New research published today in Nature gives us a better idea of how much aerosols produced by people are influencing climate…

How much influence do aerosols such as this smog have on climate? Flickr/freddie boy

New research published today in Nature gives us a better idea of how much aerosols produced by people are influencing climate change.

Aerosols — tiny particles produced naturally and by burning fossil fuels — work against warming by greenhouse gases to cool the Earth. This led scientists to speculate that aerosols were “masking” warming, and that without aerosols in the atmosphere the Earth would be heating up much faster.

The study released today shows that aerosols produced by people are not as important as once thought. But natural aerosols are far more important for their influence on climate, and researchers warn without better understanding of natural sources of aerosols, climate forecasts will fall short.
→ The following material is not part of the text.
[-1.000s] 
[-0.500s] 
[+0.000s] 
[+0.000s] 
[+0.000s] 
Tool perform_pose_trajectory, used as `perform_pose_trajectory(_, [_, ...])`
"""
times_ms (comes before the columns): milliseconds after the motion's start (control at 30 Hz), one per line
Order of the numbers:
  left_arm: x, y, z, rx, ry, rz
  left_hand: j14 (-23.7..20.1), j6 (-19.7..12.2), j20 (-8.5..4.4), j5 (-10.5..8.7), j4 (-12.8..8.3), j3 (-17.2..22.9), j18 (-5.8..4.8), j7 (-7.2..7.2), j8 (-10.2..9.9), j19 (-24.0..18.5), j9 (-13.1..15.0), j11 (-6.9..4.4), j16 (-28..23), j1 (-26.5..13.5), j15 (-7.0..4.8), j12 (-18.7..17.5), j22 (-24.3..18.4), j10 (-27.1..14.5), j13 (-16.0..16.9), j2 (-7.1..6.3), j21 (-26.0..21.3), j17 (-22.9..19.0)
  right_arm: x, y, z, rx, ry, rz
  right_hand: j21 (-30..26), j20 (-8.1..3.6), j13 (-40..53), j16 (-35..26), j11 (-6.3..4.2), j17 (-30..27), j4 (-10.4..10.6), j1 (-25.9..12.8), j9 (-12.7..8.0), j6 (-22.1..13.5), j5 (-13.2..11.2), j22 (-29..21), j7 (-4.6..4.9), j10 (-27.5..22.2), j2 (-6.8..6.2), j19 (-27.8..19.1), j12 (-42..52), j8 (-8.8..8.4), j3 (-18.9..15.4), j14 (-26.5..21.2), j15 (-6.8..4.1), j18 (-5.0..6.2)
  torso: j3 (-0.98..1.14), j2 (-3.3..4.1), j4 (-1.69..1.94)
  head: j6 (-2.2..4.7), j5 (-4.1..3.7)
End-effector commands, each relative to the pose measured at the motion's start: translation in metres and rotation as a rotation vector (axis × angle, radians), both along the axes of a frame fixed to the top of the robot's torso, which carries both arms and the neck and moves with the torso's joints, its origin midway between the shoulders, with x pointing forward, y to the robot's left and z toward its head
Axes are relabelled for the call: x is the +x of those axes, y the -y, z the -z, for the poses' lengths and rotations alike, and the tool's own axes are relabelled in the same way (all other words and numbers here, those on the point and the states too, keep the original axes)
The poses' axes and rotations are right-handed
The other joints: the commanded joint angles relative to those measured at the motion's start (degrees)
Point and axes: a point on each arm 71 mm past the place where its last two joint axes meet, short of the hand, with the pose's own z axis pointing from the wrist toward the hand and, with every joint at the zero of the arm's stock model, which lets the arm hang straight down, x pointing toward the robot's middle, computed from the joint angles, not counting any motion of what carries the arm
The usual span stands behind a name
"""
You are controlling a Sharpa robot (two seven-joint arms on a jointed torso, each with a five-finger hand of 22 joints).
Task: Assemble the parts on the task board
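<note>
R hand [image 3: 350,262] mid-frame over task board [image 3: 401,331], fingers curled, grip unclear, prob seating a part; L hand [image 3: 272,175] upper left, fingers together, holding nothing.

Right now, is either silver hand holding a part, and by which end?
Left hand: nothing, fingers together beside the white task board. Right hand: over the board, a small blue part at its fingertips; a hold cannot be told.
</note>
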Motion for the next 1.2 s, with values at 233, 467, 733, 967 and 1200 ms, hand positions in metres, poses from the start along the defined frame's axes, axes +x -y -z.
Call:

Aerosols have two sources: natural emissions such as those from volcanoes, bushfires and the ocean; and unnatural sources such as burning fossil fuels and sulphate emissions. They can be solids such as smoke and sea salt, liquids such as water, or gases such as sulphur dioxide (SO2).

Through their interaction with clouds, aerosols reflect more of the sun’s energy back into space, meaning that their overall effect is to cool the Earth. Scientists measure this cooling through “radiative forcing”. Aerosols from both natural and human sources have an overall forcing of -1.16 Watts per square metre.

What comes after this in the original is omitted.